The contentious recommendation on allowing buildings to construct beyond the number of floors permitted by law in the Central Business District (CBD) by introducing a category called premium floor space index (FSI) has sparked off a debate among urban planners.
In an e-mail interview with The Hindu , Mohandas Pai, chairperson of the Manipal Education Group and key member of the Karnataka Information and Communication Technology Group 2020, defends the recommendation.
What was the thought behind the recommendation?
Bangalore has become a sprawling city extending more than 850 sq km. This has created problems of traffic, commute, high costs, pollution and stress on infrastructure. This is the wrong model. Cities are aggregations of human activity and need to be close knit to make them liveable. All cities need a core of high-rise where business is concentrated, then slightly lower outside and then maybe ancillaries beyond that. The core of the city has less FSI. With a higher FSI there will be more built space, lower costs, more jobs and better efficiency due to concentration of economic activity.
The core area will be well served by the metro. Next year we will have 42 km [of the metro rail], the second phase of 75 km is approved and the third phase of 135 km will be planned soon. This will dramatically change commuting and traffic necessitating high rise in the core areas.
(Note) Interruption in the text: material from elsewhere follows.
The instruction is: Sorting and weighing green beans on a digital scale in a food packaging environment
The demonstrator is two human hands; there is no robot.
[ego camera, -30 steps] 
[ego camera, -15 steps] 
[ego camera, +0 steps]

Today because of low FSI, the core areas have become high cost driving out business, reducing jobs, increasing traffic and bringing commercial activities to areas on the periphery creating more problems. At this rate the heart of the city will die. Look at Chickpet, Balepet, Cunningham Road: business is dying and going elsewhere. This will kill the core of the city. Further, too much of land — part of it fertile — is getting diverted for plots whereas the city would need lesser land if it is high-rise. We need to stop this urban sprawl and concentrate activity. The core areas should become walking areas for people to walk to work.
Bangalore has 10 million people and the existing model is broken. The Bangalore Development Authority has been unable to give sites due to resistance from farmers and getting and is difficult. The only solution is vertical growth.
How do you react to the criticism that doing this puts too much pressure on existing resources?
Nope, this will only make better use of what we have than having to build more at the edge of the city since there is so much of sprawl. Pressure can be on power, water, roads and traffic. Power systems can be easily enhanced, water pipelines are adequate as also sewage, traffic will be managed by the metro and by concentrated activity, cross-city traffic will come down.